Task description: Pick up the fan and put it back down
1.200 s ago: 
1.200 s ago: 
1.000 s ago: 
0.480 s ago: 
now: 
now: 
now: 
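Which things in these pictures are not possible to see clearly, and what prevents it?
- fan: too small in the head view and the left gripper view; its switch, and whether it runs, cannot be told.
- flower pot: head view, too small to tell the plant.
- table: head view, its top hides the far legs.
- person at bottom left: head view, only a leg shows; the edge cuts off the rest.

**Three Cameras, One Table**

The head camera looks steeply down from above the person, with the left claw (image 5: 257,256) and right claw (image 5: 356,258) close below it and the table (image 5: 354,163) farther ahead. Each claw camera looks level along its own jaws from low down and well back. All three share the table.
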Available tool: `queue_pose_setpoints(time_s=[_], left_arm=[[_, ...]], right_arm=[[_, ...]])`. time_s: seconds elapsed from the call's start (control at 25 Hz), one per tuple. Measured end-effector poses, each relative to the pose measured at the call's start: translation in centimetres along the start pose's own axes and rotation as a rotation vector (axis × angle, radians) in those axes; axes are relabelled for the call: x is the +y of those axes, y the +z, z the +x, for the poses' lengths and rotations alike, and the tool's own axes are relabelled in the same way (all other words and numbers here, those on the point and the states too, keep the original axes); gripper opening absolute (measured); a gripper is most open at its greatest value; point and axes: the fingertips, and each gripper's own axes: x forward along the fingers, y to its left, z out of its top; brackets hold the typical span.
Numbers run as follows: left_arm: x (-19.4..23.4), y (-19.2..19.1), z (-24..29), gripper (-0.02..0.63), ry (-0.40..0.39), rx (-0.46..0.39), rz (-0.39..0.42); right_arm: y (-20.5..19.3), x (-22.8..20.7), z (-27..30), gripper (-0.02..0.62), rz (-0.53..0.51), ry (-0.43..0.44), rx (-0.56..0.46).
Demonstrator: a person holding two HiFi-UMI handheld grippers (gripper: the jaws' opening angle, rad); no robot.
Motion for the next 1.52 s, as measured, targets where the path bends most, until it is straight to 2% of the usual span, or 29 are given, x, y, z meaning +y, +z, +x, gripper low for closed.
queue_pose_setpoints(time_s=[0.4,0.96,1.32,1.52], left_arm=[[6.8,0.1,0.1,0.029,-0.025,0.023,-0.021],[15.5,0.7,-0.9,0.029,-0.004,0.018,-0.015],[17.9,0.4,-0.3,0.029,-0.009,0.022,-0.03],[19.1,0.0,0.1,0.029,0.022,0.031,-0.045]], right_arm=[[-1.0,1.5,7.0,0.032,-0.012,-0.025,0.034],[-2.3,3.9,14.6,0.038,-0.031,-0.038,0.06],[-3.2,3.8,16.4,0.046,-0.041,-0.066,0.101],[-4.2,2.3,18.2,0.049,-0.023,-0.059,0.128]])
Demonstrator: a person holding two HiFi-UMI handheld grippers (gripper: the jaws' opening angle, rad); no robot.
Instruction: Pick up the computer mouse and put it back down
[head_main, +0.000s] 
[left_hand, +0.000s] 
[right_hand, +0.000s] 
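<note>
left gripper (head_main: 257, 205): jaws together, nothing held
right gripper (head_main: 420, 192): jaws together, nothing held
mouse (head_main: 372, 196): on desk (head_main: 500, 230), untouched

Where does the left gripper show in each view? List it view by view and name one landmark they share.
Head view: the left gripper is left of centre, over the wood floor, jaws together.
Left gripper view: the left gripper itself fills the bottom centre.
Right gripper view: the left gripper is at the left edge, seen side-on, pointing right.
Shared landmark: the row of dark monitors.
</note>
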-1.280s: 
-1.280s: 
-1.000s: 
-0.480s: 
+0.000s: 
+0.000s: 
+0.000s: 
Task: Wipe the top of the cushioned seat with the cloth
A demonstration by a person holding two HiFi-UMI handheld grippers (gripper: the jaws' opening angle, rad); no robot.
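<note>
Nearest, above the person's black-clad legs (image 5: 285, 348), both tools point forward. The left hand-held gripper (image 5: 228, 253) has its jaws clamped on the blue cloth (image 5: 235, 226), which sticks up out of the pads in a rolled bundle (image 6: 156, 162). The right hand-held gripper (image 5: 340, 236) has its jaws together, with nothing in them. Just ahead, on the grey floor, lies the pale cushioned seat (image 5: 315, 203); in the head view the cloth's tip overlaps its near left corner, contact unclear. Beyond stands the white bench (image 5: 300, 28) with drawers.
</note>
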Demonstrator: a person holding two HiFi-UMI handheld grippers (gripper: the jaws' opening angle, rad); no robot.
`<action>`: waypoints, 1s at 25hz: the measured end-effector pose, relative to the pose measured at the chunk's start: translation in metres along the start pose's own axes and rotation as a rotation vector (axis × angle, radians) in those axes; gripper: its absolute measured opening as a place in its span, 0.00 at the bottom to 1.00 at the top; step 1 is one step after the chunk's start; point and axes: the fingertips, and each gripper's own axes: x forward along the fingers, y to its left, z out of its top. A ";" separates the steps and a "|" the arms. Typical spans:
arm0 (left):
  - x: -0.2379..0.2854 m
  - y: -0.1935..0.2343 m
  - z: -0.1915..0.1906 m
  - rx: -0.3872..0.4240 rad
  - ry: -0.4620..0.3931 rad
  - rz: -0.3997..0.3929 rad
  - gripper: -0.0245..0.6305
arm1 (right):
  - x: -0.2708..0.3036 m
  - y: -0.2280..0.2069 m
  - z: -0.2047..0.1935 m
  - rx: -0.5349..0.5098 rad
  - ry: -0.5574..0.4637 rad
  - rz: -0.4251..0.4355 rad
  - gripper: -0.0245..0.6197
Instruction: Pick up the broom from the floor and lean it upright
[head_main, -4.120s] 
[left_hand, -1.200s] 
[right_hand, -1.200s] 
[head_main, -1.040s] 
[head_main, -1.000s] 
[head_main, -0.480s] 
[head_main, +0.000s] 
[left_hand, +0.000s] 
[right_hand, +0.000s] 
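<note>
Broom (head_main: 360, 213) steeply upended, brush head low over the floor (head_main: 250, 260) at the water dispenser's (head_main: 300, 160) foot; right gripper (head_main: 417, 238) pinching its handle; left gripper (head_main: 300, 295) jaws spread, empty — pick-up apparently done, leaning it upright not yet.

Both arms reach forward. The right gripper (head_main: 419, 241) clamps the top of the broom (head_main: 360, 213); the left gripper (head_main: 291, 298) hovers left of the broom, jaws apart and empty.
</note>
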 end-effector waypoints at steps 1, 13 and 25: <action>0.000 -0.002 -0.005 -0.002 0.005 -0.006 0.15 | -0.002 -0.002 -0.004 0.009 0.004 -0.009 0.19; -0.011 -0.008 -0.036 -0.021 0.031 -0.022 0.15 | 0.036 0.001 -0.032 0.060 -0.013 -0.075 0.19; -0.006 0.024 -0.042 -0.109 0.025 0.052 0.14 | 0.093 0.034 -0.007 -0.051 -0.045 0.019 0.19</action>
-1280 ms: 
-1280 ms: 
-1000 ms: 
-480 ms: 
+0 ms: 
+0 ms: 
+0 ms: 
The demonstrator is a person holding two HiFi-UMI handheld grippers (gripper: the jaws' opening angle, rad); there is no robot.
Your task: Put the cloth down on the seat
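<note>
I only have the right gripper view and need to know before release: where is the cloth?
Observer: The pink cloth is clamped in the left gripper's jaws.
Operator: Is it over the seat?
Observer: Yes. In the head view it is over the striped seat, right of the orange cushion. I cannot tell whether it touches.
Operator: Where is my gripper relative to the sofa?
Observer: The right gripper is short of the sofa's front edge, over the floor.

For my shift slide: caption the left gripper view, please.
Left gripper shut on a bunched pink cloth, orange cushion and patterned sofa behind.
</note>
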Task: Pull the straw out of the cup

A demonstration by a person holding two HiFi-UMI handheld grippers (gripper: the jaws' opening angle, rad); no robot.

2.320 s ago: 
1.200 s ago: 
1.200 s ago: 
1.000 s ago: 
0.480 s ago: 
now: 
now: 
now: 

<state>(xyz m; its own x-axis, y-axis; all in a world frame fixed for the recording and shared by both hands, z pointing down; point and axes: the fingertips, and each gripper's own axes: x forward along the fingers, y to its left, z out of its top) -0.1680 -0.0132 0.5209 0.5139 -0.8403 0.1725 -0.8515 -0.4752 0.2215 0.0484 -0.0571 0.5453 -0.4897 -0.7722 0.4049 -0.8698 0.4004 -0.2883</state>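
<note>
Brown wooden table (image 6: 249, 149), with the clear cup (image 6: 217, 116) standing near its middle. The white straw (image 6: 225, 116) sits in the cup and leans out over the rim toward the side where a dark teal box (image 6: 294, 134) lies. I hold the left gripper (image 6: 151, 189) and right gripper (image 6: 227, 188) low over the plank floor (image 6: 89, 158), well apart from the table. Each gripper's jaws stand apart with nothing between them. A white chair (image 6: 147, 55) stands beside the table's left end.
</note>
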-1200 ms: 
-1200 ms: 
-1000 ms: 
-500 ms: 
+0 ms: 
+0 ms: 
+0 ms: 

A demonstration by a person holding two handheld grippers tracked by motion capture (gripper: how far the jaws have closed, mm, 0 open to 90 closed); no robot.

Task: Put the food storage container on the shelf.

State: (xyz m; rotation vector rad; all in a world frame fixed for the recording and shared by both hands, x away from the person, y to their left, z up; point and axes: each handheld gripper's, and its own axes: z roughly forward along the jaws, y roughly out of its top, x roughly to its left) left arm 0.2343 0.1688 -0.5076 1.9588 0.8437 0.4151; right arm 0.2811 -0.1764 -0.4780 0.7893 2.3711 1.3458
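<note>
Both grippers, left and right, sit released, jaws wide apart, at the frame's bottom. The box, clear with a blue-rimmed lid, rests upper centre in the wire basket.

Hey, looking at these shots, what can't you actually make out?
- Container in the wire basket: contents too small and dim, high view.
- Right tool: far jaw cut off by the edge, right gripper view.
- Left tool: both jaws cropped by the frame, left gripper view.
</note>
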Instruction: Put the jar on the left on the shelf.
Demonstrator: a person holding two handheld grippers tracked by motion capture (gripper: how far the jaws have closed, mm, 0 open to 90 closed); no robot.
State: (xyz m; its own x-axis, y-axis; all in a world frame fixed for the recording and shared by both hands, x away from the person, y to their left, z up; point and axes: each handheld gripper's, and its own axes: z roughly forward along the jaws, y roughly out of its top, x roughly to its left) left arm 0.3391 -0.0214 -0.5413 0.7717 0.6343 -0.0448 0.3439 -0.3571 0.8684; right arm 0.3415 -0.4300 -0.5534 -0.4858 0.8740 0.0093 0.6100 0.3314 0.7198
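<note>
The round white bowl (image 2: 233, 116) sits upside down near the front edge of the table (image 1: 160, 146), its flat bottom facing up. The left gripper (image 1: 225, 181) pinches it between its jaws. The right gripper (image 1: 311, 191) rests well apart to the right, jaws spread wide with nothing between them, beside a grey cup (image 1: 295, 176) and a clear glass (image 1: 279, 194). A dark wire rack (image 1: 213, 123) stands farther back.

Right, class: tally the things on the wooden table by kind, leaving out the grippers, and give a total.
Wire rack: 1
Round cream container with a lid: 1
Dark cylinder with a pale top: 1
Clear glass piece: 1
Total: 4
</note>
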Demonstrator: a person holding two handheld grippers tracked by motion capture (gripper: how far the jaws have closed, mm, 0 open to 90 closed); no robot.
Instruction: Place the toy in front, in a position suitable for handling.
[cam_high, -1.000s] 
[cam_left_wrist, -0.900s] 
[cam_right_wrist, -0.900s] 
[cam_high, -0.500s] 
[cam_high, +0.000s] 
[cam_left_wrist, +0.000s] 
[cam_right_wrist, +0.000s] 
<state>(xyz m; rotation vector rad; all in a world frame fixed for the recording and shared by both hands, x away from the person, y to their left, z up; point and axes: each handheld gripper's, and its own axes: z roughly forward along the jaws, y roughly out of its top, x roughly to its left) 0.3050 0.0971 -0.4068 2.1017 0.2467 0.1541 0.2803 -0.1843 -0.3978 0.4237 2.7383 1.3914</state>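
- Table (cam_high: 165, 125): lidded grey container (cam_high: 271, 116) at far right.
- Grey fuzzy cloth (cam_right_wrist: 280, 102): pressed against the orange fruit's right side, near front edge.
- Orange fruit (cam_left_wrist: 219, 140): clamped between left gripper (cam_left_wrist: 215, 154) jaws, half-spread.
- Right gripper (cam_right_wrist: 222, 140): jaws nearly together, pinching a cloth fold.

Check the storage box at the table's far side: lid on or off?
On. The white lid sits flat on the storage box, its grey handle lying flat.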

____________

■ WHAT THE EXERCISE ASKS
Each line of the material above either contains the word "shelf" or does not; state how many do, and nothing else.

■ EXERCISE OUTPUT
2